Brano had often wondered aloud about his pupil’s innate pessimism when it came to international affairs. Then why are you working for the Ministry? If you don’t believe some sort of good can come from what we do, then why are you doing it?

Gavra had been recruited straight out of high school, by a man in his village he knew his father despised. He joined in order to make his father suffer for a childhood of humiliations. Even though it had begun in anger, over the years Gavra had found security in the shell of the Ministry that he nonetheless treated with suspicion. So why did he remain?

Not even he knew the answer.

He closed the newspaper and tried to recall Libarid Terzian. He didn’t know Libarid that well-only through his file and a few casual conversations-but for the last year they had sat at desks in the same room, and Gavra couldn’t help but mourn him in some way. Libarid and his late mother had been part of that stream of Armenian refugees fleeing the terror today’s hijackers had sought to revenge.

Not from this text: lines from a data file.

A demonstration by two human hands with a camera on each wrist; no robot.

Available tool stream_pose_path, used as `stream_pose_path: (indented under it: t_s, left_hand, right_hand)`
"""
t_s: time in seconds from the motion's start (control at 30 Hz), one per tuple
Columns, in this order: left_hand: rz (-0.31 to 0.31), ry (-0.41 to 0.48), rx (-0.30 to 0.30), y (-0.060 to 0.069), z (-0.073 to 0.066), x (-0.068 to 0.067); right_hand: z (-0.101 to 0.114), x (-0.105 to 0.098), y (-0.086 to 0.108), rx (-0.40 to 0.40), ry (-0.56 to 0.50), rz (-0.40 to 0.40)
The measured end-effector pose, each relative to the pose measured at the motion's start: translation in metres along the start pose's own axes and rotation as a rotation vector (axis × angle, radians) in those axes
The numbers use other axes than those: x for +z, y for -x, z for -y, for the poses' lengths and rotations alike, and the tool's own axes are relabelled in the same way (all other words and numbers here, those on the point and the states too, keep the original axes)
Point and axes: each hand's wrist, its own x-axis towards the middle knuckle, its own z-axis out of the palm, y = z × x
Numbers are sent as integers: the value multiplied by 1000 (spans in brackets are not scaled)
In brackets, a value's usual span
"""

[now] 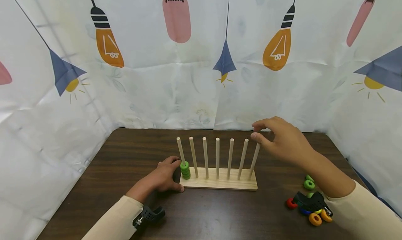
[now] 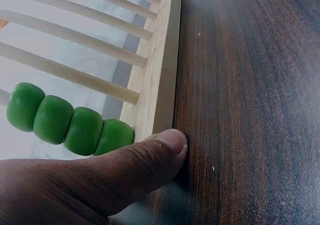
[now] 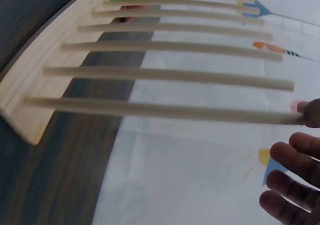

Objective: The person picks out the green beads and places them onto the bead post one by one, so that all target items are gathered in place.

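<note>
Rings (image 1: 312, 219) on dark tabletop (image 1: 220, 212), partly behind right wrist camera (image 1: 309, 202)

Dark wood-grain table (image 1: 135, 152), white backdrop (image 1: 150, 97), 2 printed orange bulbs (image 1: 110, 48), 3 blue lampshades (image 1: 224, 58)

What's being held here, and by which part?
The left hand grips the wooden base by its left end; the right hand, at the tip of the rightmost peg, holds nothing visible.

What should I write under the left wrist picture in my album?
The left hand holds the end of a wooden peg board, right beside four stacked green beads.
</note>
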Motion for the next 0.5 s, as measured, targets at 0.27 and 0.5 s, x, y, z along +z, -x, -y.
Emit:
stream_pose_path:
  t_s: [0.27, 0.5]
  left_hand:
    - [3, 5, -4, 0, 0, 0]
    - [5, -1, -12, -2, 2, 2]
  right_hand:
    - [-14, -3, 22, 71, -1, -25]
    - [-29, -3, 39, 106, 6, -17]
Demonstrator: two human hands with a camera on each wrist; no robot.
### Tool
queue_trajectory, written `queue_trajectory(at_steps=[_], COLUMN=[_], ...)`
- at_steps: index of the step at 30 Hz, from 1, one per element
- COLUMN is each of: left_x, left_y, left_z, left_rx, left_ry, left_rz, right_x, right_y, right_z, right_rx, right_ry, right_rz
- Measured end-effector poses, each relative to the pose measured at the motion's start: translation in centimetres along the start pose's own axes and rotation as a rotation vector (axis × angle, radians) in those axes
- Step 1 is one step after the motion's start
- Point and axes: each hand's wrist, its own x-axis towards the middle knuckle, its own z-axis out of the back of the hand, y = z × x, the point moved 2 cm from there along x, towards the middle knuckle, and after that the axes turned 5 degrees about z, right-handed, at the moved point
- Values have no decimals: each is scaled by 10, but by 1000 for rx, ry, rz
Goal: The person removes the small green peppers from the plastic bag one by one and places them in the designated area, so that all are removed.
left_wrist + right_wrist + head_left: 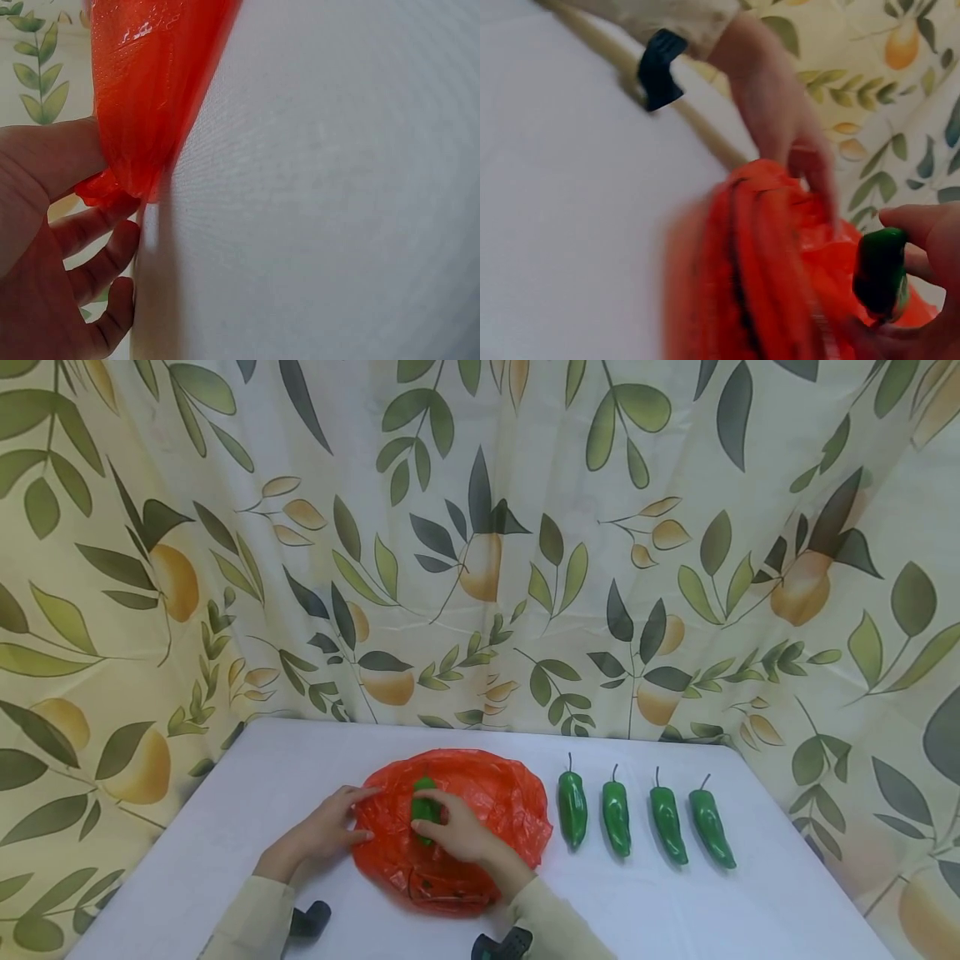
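A red plastic bag [487, 793] lies spread and crumpled on the white table. My right hand [456, 828] is over its middle and pinches a green pepper [425, 810] between thumb and fingers. The right wrist view shows the same pepper [880, 271] in those fingertips, above the red plastic. At the bag's left edge, my left hand [330, 825] holds the plastic, with thumb and index finger about the rim in the left wrist view; the thumb's tip is hidden behind the bag there. Several green peppers [617, 817] lie in a row right of the bag.
The white table [637, 918] ends at a curtain [480, 568] printed with leaves and fruit, which hangs behind it and along its sides. A dark strap [661, 71] with a device sits on the left wrist. The peppers stand apart from the bag's right edge.
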Motion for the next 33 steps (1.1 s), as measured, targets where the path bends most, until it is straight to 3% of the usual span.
queue_trajectory(at_steps=[6,15,33], left_x=[1,0,2], left_y=[0,5,3], left_z=[-1,-1,-4], left_rx=[-16,-27,-13], left_ry=[1,-5,-12], left_rz=[23,36,15], right_x=[-6,-19,-55], right_y=[4,5,6], right_z=[13,22,35], right_rx=[31,-6,93], right_ry=[-15,1,9], right_rz=[-45,-27,41])
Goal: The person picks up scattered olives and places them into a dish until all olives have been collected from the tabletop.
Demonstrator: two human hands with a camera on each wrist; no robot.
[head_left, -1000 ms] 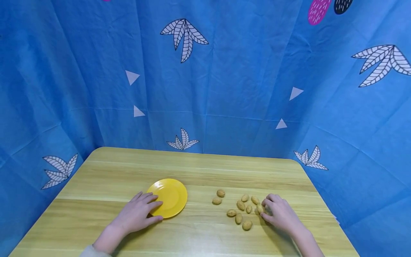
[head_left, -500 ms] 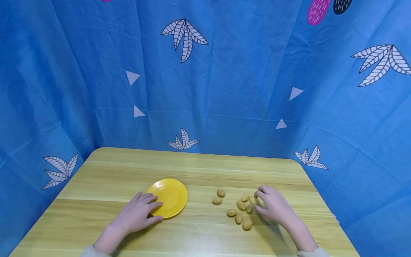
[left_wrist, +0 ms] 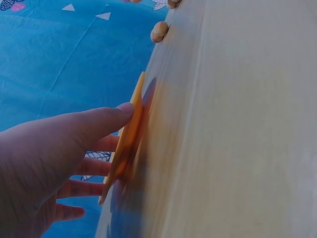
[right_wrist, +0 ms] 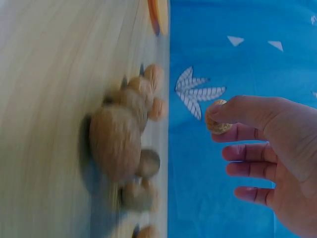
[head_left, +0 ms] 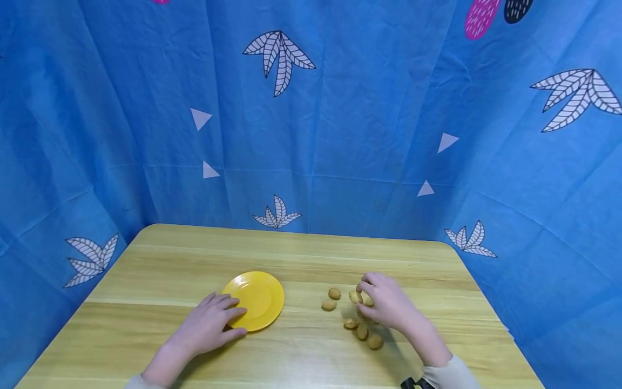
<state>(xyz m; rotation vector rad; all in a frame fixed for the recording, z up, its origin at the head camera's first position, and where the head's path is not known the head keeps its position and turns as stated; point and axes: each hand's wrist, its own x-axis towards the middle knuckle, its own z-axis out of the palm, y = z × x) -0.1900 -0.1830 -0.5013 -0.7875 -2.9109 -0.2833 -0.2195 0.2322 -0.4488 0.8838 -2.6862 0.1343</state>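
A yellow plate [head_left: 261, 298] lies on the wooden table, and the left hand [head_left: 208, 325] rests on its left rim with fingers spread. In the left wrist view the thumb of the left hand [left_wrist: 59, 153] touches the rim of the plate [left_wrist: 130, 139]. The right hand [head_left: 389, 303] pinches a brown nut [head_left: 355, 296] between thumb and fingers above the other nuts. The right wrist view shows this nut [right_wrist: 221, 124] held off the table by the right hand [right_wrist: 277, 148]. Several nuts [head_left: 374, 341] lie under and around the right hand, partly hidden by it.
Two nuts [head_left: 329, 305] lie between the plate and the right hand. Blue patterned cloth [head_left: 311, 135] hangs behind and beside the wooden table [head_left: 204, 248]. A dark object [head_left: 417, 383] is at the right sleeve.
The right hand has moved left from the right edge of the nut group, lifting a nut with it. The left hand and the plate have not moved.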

Ludvik Mas returned to the front desk carrying a small suitcase. He handed over his key, paid his bill, then walked past his shadow and through the front door.

On Ataturk Bulvari, passing another accident, he considered running Mas off the road. This man, who no doubt brought down a plane full of innocents, was probably going home. It was one thing in this world that Gavra could point at and, without hesitation, call wrong.

He sped up, halving the distance.

Once they reached the airport, he and Brano would have to go through the Turks in order to do anything, but here on the open road, Gavra could take care of Mas himself. It was an appealing option.